D. Merrill Ewert is named to direct Cornell Cooperative Extension
By Blaine Friedlander
D. Merrill Ewert, a faculty member in the Department of Education, has been named director of Cornell Cooperative Extension by the deans of the College of Human Ecology and the College of Agriculture and Life Sciences. He will assume his new position April 15.
Ewert, an associate professor of education at Cornell since 1991, succeeds William B. Lacy, who stepped down Feb. 1 to resume teaching as a professor in Cornell's Department of Rural Sociology. Carol Anderson, associate director of Cornell Cooperative Extension, is serving as acting director until April 15. Ewert is now on sabbatical, on a Fulbright Scholarship, doing research in the Philippines.
"Merrill's solid experience and his years in education will serve him well in his new position. I am looking forward to working with him," said Francille Firebaugh, dean of the College of Human Ecology at Cornell.
"Merrill is giving us a solid foundation so that Cornell can continue to help sustain production agriculture, food, health, nutrition and environmental programs throughout New York," said Daryl B. Lund, the Ronald P. Lynch Dean of Cornell's College of Agriculture and Life Sciences. "He'll be a very strong leader."
"As an educator, I've spent my career designing, studying, or teaching about community-based approaches to sustainable development," Ewert said. "Cornell Cooperative Extension is beautifully positioned to help New York communities to address local problems through nonformal education programs. It has an experienced, dedicated and highly respected staff of educators, backed up by a world-class research university. In that context, the opportunity to help focus Cornell Cooperative Extension's vision and shape its strategy as we move into the next millennium is simply irresistible."

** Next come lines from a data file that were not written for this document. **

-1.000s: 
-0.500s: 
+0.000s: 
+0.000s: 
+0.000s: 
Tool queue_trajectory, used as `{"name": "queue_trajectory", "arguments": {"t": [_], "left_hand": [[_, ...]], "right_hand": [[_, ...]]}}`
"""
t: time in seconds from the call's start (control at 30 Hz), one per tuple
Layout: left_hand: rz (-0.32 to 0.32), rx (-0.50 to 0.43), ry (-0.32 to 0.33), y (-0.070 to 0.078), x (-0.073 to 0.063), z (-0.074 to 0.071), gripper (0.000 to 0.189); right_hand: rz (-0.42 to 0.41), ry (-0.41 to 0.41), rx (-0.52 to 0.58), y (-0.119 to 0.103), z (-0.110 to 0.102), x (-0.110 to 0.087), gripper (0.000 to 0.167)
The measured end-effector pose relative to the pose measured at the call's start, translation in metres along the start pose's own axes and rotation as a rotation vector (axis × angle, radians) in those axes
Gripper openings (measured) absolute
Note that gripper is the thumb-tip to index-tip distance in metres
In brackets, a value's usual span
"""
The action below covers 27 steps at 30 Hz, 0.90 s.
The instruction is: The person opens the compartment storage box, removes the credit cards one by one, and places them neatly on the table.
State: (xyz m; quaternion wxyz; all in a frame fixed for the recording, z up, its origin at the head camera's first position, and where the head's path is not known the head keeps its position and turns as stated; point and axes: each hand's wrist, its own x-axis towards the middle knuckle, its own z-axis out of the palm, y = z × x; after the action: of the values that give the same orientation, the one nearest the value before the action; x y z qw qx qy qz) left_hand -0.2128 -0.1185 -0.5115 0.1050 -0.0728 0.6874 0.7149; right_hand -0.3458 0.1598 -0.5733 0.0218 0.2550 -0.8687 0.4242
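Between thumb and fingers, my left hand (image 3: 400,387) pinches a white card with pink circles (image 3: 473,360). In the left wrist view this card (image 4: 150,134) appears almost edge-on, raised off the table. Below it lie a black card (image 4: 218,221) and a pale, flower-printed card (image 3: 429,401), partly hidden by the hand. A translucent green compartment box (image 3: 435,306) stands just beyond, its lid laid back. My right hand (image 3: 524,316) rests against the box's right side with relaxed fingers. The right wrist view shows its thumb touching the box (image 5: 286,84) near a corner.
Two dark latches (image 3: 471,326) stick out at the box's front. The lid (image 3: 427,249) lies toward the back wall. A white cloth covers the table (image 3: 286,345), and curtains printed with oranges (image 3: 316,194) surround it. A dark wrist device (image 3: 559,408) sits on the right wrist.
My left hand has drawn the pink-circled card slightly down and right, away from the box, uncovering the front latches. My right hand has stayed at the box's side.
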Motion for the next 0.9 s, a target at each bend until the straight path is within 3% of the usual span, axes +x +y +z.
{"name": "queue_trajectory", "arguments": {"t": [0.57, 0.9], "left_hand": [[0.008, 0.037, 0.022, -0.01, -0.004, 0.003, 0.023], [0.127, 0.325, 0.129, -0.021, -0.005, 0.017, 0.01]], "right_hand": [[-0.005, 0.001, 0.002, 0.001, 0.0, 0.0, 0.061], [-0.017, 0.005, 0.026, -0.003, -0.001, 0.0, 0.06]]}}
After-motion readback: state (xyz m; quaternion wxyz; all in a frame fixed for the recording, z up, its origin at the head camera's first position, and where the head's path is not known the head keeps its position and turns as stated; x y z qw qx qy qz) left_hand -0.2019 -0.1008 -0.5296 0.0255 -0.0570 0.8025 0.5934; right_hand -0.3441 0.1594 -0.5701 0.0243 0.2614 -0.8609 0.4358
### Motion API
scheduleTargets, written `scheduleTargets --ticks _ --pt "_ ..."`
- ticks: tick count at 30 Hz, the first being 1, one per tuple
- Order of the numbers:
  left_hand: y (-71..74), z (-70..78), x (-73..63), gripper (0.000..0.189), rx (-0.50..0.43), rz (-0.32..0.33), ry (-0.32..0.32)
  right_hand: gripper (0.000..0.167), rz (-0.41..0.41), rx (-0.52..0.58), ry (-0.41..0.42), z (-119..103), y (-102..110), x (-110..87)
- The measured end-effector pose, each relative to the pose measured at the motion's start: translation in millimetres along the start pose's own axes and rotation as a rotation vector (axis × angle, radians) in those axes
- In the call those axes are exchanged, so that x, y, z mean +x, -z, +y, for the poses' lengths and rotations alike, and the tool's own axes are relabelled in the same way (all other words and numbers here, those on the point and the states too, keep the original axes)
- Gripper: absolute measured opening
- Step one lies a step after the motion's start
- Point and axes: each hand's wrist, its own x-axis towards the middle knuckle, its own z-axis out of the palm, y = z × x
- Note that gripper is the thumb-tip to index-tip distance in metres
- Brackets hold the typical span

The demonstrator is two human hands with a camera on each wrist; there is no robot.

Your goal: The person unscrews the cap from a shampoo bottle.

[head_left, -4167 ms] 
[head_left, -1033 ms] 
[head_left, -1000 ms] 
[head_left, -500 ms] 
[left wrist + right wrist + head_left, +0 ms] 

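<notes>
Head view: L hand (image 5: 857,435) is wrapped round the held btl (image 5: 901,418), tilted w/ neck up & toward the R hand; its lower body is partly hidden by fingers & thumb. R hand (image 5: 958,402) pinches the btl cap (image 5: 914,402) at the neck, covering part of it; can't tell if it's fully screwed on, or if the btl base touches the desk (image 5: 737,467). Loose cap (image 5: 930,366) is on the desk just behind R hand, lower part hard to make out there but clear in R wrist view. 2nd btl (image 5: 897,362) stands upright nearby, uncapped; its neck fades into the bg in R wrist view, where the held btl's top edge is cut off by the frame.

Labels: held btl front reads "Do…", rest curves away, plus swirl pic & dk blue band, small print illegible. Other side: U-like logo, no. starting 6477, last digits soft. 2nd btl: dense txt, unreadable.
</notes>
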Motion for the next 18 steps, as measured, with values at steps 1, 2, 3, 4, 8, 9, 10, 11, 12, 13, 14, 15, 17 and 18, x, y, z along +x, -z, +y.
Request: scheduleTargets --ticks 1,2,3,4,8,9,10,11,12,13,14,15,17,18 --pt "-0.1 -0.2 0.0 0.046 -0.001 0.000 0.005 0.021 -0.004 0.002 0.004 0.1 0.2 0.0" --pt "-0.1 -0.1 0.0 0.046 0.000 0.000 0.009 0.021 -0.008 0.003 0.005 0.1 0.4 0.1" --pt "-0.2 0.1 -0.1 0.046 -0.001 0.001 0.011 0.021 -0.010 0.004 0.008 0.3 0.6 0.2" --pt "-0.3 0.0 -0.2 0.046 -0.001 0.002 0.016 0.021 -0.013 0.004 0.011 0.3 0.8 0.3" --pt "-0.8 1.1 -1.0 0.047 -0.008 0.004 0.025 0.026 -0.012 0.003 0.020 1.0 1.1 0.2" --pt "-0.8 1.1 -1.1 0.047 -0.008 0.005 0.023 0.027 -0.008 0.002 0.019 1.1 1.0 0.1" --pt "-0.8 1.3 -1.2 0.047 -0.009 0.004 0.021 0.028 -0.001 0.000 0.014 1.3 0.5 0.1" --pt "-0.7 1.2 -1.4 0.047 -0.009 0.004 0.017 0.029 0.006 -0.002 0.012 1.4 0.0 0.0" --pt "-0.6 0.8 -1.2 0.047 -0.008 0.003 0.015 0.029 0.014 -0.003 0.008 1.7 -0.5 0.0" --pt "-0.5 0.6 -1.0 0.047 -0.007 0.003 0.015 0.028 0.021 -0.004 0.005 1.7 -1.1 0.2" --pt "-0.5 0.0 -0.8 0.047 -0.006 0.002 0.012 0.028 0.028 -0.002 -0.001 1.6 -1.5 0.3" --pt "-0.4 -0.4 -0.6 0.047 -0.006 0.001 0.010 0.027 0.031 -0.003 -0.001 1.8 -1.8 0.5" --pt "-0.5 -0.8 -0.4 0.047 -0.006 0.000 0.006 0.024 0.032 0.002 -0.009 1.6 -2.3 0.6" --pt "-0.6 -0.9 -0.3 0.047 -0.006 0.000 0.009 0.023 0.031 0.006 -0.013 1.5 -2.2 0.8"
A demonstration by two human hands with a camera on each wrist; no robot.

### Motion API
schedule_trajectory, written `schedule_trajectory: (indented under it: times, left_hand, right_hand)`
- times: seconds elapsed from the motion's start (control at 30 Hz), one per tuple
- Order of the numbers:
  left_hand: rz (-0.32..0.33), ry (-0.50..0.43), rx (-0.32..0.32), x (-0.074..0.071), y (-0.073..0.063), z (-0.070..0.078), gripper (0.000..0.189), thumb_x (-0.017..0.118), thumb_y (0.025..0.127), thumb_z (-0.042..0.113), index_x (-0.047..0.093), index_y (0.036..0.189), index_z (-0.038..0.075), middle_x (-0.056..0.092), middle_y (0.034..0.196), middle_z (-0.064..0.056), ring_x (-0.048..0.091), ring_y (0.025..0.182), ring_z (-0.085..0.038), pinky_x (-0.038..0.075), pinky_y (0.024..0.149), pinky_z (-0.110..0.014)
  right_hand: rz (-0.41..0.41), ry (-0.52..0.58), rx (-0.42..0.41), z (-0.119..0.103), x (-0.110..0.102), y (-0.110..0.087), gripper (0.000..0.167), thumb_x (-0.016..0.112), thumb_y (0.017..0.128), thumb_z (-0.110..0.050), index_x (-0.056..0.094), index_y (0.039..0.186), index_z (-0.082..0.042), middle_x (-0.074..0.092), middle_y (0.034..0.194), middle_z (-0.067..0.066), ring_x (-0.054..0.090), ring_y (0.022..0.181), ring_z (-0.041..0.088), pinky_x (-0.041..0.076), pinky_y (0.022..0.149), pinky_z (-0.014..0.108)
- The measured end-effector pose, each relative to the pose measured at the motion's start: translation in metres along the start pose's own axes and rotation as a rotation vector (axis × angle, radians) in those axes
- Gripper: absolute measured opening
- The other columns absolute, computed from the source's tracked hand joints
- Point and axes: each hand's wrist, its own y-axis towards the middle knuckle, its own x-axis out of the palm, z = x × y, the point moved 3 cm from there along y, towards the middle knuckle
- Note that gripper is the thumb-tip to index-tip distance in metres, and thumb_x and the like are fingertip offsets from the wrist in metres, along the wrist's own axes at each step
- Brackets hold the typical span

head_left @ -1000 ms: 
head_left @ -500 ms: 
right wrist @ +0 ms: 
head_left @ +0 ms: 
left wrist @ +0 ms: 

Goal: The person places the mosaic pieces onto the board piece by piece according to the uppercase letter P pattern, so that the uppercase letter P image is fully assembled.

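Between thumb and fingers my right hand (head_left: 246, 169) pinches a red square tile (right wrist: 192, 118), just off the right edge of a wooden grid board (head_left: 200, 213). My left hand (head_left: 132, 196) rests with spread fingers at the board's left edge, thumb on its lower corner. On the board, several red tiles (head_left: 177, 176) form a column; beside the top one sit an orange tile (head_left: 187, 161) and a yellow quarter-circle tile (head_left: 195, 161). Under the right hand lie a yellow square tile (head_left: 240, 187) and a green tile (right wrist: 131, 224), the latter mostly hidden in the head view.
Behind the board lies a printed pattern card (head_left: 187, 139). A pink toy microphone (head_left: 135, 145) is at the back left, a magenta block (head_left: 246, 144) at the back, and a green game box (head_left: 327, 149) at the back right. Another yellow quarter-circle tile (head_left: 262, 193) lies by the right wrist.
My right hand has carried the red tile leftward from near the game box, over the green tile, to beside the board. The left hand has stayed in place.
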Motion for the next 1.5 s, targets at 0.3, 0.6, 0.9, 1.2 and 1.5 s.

The cooperative extension system has its roots in the federal land-grant law, passed under the Morrill Act in 1862, and in the federal Smith-Lever Act of 1914, which directly created the cooperative extension system nationwide. Cornell's mission as a land-grant university is to provide education, research and extension -- that is, to extend to the community the knowledge gained at the university. Cornell Cooperative Extension helps fulfill this mission by disseminating a wide variety of information and programs to rural and urban communities throughout New York state.
Ewert earned a bachelor's degree in 1967 from Tabor College, Hillsboro, Kan. He earned a master's in cultural anthropology in 1971, and a doctorate in adult and continuing education in 1977, both from the University of Wisconsin at Madison.
Prior to coming to Cornell in 1991, Ewert served as director of extension and continuing education at Wheaton College, Wheaton, Ill., from 1986 to 1990.